6. Hardware cloth — for animals, not weeds
If your trouble is gophers, voles, or moles tunneling up into the bed, hardware cloth (galvanized wire mesh — sometimes mis-called “hardware fabric”) is the answer. Staple it across the bottom before you fill. It won’t suppress a single weed — the mesh openings are wide open to light — but it stops burrowing animals cold and lasts for years. The nice thing is you can combine it with cardboard or newspaper on top to get both weed control and animal protection.

7. Stones and gravel — skip this one (it’s a myth)
This is the one I most want to correct. The old advice to put a layer of rocks at the bottom “for drainage” is one of gardening’s most stubborn myths, and it actually backfires. Water doesn’t drain faster through a coarse layer beneath finer soil — it hesitates at the boundary and creates what’s called a perched water table, leaving your soil wetter, higher up, than it would be otherwise. You can end up with soggy roots, the exact opposite of what you wanted. (Our own Q&A on rocks in raised beds and our raised-bed myths article both dig into the science.) Stones also leave gaps weeds grow through and are expensive to buy in quantity.
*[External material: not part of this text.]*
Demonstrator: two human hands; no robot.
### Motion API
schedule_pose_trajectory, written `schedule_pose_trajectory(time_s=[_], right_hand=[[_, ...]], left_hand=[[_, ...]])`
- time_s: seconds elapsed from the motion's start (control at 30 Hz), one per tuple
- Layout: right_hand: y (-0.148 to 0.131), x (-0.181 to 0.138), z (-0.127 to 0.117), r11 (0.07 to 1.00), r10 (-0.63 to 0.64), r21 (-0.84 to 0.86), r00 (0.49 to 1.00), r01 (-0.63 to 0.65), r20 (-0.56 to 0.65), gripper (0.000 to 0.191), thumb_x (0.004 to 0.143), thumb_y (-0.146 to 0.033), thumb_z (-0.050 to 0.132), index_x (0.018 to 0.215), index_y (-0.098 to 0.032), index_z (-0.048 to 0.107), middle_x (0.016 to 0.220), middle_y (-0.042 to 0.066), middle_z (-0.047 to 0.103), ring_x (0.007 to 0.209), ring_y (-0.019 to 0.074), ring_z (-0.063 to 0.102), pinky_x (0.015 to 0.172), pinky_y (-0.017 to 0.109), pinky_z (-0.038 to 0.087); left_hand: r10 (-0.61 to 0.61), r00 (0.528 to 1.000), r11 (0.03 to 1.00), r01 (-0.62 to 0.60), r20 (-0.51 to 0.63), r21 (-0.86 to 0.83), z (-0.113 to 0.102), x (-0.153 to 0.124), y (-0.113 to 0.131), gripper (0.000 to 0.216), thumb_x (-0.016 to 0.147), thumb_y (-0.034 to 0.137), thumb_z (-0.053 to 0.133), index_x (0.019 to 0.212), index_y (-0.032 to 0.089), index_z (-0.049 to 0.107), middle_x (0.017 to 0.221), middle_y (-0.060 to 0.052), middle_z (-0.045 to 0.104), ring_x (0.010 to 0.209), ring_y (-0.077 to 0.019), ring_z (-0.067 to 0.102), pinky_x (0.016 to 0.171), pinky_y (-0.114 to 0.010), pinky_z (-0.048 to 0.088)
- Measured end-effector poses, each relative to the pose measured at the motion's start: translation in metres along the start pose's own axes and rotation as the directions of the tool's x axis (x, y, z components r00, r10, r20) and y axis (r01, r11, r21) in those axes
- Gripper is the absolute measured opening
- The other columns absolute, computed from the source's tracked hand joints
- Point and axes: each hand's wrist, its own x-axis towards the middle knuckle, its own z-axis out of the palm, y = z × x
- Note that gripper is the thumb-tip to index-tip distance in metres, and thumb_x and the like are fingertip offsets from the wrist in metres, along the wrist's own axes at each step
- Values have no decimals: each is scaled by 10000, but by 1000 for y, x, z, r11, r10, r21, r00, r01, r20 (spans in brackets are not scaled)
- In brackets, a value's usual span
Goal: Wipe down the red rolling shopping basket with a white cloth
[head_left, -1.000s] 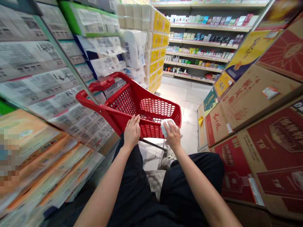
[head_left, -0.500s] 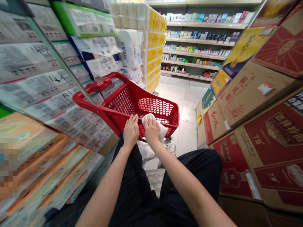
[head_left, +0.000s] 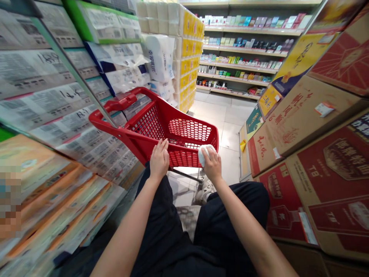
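A red plastic shopping basket cart [head_left: 184,154] with a pierced lattice wall stands in front of my knees, its handle at the left. My left hand [head_left: 159,161] lies against the near side, fingers straight and close together, their tips at the rim. Bunched under my right hand [head_left: 212,166] is a white cloth [head_left: 203,153], pressed on the rim near the right front corner. The fingers of that hand are bent over the cloth and partly hide it.
Stacked paper packs [head_left: 86,104] rise on the left, with a metal pole [head_left: 72,69] before them. Yellow-and-white tissue bales [head_left: 187,57] stand behind the cart. Cardboard cartons [head_left: 314,111] line the right. Stocked shelves [head_left: 245,50] face me across the tiled floor [head_left: 227,119].
My right hand has slid right along the near rim with the cloth, from beside my left hand to the corner. The left hand and the cart stay in place.
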Motion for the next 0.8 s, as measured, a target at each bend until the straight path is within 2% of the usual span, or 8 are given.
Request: schedule_pose_trajectory(time_s=[0.1,0.2,0.27,0.33,0.5,0.6,0.7,0.8], right_hand=[[25,-14,-8,1000,19,-10,1000,-19,-2,501,933,-99,395,1416,-203,473,1423,118,504,1370,245,381,1086,417,332],[18,-13,-8,993,114,-24,993,-114,-9,505,913,-94,411,1404,-186,489,1408,129,513,1349,259,392,1082,429,337],[-4,-3,-5,974,221,-39,975,-221,-8,517,902,-101,426,1412,-166,479,1405,151,510,1335,289,392,1068,458,341],[-37,12,-1,964,265,-45,964,-263,26,526,906,-113,428,1430,-160,457,1421,164,495,1329,316,382,1070,499,321],[-127,59,14,985,154,58,977,-164,145,494,962,-198,383,1454,-171,417,1471,170,440,1343,330,349,1083,533,286],[-153,75,22,982,138,110,979,-155,149,486,990,-290,352,1464,-192,397,1483,163,425,1347,330,339,1071,541,293],[-140,73,23,994,38,99,990,-52,139,488,987,-269,359,1471,-217,384,1484,134,432,1344,307,361,1070,497,299],[-100,58,17,995,-79,66,990,71,120,512,953,-205,419,1464,-234,400,1467,108,460,1352,281,376,1077,446,293]], left_hand=[[0,1000,1000,0,1,-6,-1,0,0,497,990,232,217,1412,173,473,1483,-56,477,1443,-198,325,1187,-442,274],[3,1000,1000,-2,1,-12,0,0,0,495,989,233,227,1418,176,467,1485,-58,474,1445,-197,321,1187,-438,275],[0,1000,1000,0,-6,-17,1,0,0,497,988,233,227,1426,180,458,1489,-58,470,1446,-198,319,1187,-442,275],[-2,1000,1000,2,-13,-18,2,0,-1,501,989,231,222,1433,178,448,1493,-57,464,1450,-198,312,1190,-445,270],[10,1000,1000,-10,10,6,0,0,-1,505,988,235,218,1436,171,442,1499,-57,455,1454,-201,304,1190,-444,270],[0,1000,1000,0,21,6,-3,0,0,501,986,239,225,1430,194,453,1493,-45,464,1445,-201,323,1185,-444,282],[0,1000,1000,0,19,0,-4,-1,0,502,987,234,217,1428,193,454,1496,-40,460,1446,-198,322,1186,-440,281],[11,1000,1000,-11,10,5,-3,-2,0,505,992,236,208,1435,171,443,1498,-51,457,1451,-196,311,1189,-432,271]])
There’s just no good reason to line a bed bottom with them.
8. Wood and logs — cheap bulk fill
Logs, branches, untreated scrap planks, and wood chips at the bottom of a deep bed are a smart way to save on soil while holding moisture — it’s the same principle behind hugelkultur, where buried rotting wood acts like a sponge. The wood breaks down over years, slowly feeding the bed. Two cautions: never use pressure-treated lumber (the preservatives can leach into your soil), and don’t pack solid planks so tightly that water can’t move past them.
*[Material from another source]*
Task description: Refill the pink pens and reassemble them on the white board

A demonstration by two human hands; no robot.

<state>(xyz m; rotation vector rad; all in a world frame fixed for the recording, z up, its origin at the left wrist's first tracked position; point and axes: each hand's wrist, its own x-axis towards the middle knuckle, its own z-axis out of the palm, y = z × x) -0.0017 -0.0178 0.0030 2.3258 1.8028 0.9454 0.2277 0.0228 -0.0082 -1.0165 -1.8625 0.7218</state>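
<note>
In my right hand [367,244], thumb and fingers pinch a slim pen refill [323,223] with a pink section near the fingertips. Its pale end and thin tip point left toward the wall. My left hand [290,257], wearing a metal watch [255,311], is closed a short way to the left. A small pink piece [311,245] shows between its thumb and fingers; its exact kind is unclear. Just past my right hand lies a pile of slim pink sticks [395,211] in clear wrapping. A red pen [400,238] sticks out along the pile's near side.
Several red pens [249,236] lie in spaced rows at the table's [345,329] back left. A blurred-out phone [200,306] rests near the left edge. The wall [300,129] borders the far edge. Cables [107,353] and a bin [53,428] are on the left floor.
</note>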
9. Nothing — a perfectly valid choice
You’re genuinely not required to put anything down. Over a deep bed on open soil, burying the grass under a foot of soil will kill most of it, and you skip the cost and labor entirely. Just plan to stay on top of weeds from above with mulch, since nothing underneath is suppressing them.
Common Questions
What’s the single best thing to put at the bottom?
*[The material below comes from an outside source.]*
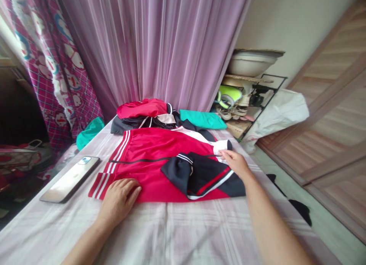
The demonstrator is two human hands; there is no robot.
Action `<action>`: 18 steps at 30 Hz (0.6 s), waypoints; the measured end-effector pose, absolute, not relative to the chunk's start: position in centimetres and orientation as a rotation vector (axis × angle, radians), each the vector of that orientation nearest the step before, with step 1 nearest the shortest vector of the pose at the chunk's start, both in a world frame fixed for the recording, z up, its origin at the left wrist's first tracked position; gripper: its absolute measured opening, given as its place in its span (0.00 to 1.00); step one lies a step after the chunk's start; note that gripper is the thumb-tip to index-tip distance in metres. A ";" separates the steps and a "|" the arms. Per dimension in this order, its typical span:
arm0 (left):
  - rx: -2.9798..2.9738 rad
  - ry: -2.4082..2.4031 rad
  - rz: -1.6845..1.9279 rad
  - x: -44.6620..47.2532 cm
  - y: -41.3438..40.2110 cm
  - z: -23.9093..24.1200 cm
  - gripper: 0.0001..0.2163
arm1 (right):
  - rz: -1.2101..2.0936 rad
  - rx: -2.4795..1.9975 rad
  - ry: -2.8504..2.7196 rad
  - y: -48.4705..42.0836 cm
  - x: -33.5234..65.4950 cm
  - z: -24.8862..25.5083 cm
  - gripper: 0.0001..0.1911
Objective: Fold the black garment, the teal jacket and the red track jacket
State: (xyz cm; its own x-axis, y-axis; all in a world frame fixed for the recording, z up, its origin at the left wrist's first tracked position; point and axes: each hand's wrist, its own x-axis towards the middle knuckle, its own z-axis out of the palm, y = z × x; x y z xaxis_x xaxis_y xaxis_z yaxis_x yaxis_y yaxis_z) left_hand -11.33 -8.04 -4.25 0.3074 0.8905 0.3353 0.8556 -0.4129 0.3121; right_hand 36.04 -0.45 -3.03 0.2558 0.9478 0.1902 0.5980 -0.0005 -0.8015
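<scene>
A red jacket (160, 158) with white stripes and black panels lies spread on the bed (177, 230). One black sleeve (200, 175) is folded across its front. My left hand (118, 202) rests flat on the jacket's lower left hem, fingers stretched out. My right hand (236, 162) lies on the jacket's right edge by the white cuff (223, 146), fingers extended and touching the cloth.
A phone (70, 178) lies face down left of the jacket. A pile of red, black and teal clothes (148, 112) sits at the bed's far end before a pink curtain (154, 47). A shoe rack (246, 101) and white bag (281, 112) stand right; dark socks (300, 211) lie on the floor.
</scene>
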 end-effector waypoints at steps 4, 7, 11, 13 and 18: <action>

For the most common goal — killing the grass and weeds under a new bed — plain cardboard, tape and labels removed, two layers thick. It’s cheap, it works, and it improves your soil as it breaks down.
Should I put gravel or rocks at the bottom for drainage?
No. It’s a myth that won’t die. A coarse layer under finer soil traps water higher in the bed instead of helping it drain. Leave the bottom open to the ground below, or use organic material.
Will cardboard or newspaper ink hurt my plants?
Modern newspaper and box inks are almost all soy- or water-based and safe. The things to remove are plastic tape, shipping labels, and glossy or waxy coatings, which don’t break down.
My bed sits on a patio or concrete — does that change things?
Yes. With no soil underneath, drainage matters more, and a bottom that holds water is a real risk. You’ll want a bed deep enough for roots, drainage holes or an open slatted bottom, and bulky organic material (not rocks) above that.
Do I need a barrier if my bed is really deep?
Usually not for weeds — a foot or more of soil smothers grass on its own. The exception is burrowing animals, which a deep bed won’t stop; that’s a job for hardware cloth.
Final Thoughts
The honest answer to “what do I put at the bottom of a raised bed?” is “it depends what you’re trying to fix.” Smothering grass? Cardboard or newspaper. Keeping animals out? Hardware cloth. Filling depth cheaply? Logs and leaves. Worried about drainage? Do less, not more — leave the bottom open and skip the rocks. Match the material to the job and you’ll spend less money, less effort, and end up with a healthier bed.